Of 51 cancer drugs approved between 2009 and 2013, 21 treatments
classified as "novel" had a median annual price of $116,100, while
the 30 deemed "next-in-class" had a median price of $119,765,
according to a recent study in the Journal of the American Medical
Association Oncology. At the same time, the cost of treatment is
rising steadily. In 1995 oncology patients and their insurers paid
$54,100 for an additional year of life, but by 2013 the price had
jumped to $207,000, according to a study sponsored by the National
Bureau of Economic Research. Saltz at Memorial Sloan Kettering said
Cyramza for colon cancer is a clear example of "a drug that costs
much more and does absolutely nothing," but said doctors may find it
harder to decide on a drug that "costs a lot and does very, very
little."
He views Stivarga in that category. "It costs around $12,000 to
$13,000 a month and makes people feel tired, causes skin rash on
hands and feet," he said. Insurers cover it, but require patients
pay a substantial amount upfront. "I used it a fair amount when it
first came out, but noticed that people didn't feel too good. I now
discuss it with patients and most decide not to use it."

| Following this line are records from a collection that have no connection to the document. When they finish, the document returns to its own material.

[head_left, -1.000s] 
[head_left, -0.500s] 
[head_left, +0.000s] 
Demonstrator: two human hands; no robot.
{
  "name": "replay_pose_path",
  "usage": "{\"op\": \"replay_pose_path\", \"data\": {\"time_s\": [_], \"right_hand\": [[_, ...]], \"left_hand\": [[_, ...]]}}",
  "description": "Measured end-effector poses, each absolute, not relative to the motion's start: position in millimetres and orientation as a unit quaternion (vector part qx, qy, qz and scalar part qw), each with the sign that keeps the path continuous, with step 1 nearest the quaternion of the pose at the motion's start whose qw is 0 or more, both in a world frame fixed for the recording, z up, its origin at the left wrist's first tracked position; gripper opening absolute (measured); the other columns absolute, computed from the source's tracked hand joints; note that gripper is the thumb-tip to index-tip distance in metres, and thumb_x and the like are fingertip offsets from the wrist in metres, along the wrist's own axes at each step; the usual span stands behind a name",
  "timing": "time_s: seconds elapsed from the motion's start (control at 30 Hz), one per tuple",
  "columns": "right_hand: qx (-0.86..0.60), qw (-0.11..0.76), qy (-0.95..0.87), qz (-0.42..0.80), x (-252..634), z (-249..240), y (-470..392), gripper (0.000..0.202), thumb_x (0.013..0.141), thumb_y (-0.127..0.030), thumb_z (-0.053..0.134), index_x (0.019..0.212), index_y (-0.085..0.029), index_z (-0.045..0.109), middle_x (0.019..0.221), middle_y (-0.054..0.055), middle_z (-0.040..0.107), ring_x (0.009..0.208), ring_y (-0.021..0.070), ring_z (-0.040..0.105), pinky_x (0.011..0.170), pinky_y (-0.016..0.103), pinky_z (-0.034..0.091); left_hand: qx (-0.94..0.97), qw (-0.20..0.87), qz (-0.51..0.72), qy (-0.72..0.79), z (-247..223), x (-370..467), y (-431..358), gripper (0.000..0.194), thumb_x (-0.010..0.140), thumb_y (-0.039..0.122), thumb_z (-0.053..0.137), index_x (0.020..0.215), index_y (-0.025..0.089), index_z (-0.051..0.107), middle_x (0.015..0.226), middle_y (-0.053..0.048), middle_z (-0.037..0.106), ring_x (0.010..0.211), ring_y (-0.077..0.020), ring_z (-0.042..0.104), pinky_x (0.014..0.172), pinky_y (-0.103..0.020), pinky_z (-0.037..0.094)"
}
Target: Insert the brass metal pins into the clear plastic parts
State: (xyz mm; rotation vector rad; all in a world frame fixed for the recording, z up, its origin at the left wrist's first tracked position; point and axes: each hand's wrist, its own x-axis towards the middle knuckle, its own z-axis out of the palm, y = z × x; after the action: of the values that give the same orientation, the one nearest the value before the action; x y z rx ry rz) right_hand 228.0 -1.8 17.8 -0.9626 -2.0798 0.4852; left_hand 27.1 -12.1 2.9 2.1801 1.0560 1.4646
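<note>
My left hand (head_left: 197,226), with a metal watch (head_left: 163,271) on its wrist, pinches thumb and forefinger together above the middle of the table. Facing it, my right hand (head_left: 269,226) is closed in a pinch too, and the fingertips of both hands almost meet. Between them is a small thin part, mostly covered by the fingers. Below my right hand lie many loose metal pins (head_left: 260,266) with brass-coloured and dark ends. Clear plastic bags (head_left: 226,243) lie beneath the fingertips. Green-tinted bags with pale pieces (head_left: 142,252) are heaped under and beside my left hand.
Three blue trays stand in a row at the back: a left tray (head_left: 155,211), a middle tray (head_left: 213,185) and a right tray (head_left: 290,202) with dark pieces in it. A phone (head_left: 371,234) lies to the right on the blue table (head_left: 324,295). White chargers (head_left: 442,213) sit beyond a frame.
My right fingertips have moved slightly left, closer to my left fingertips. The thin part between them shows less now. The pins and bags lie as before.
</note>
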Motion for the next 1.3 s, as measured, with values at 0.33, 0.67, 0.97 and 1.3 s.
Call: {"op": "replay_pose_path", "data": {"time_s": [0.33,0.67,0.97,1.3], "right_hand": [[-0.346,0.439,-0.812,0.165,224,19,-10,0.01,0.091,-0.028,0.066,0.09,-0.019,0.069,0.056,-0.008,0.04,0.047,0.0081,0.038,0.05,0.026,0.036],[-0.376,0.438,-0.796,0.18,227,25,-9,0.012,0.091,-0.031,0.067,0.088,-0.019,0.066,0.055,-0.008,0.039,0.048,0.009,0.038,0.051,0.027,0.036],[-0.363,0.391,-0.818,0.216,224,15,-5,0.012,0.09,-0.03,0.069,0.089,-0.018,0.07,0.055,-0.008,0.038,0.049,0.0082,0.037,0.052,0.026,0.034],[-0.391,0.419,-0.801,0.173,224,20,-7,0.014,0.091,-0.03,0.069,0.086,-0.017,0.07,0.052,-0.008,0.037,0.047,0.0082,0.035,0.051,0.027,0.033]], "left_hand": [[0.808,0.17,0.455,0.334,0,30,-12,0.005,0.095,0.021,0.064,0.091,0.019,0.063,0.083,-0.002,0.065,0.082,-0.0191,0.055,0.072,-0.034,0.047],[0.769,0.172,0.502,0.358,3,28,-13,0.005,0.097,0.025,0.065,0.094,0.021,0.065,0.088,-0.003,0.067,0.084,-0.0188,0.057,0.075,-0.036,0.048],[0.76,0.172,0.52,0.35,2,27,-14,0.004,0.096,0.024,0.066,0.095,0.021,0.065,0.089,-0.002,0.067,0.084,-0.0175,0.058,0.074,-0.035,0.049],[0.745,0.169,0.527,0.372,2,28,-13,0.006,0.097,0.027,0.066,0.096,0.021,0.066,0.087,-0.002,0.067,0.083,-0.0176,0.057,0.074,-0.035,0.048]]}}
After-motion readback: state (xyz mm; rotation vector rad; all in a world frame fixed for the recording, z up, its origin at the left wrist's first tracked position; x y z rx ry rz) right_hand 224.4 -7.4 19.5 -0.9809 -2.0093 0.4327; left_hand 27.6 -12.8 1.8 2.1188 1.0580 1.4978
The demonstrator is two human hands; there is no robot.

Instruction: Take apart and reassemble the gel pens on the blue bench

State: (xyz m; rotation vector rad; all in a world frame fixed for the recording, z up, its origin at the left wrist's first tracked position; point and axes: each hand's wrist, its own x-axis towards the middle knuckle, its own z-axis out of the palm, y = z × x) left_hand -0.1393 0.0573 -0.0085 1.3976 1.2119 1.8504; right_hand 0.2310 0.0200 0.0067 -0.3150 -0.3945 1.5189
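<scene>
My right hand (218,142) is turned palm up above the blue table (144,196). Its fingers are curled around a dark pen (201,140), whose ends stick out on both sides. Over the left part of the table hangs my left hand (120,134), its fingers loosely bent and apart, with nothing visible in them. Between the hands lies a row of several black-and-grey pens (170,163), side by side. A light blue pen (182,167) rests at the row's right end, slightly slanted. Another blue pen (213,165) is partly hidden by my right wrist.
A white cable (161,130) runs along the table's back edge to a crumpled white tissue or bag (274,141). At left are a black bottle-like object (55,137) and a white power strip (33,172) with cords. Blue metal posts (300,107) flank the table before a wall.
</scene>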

Anthem Inc, the second largest U.S. health insurer, has a program to
steer oncologists toward effective treatments deemed to offer the
best value, paying them a monthly fee for adhering to a recommended
treatment regimen. Anthem cited drugs like Avastin and Celgene's
Abraxane as overused relative to their value. "Abraxane is a newer
version of an older (generic) drug called paclitaxel - they
basically do the same thing," said Dr. Jennifer Malin, medical
director for oncology at Anthem and an attending physician at the
Veterans Affairs Greater Los Angeles Health Care System.
One advantage of Abraxane is that it is less likely to cause
numbness. But Malin notes that a doctor can use paclitaxel first and
only switch to the more expensive drug if the patient experiences
that side effect.
Paclitaxel costs around $200 per dose compared with $10,000 for
Abraxane, she said. Celgene, which makes Abraxane, said it believes
the drug is a valuable treatment option.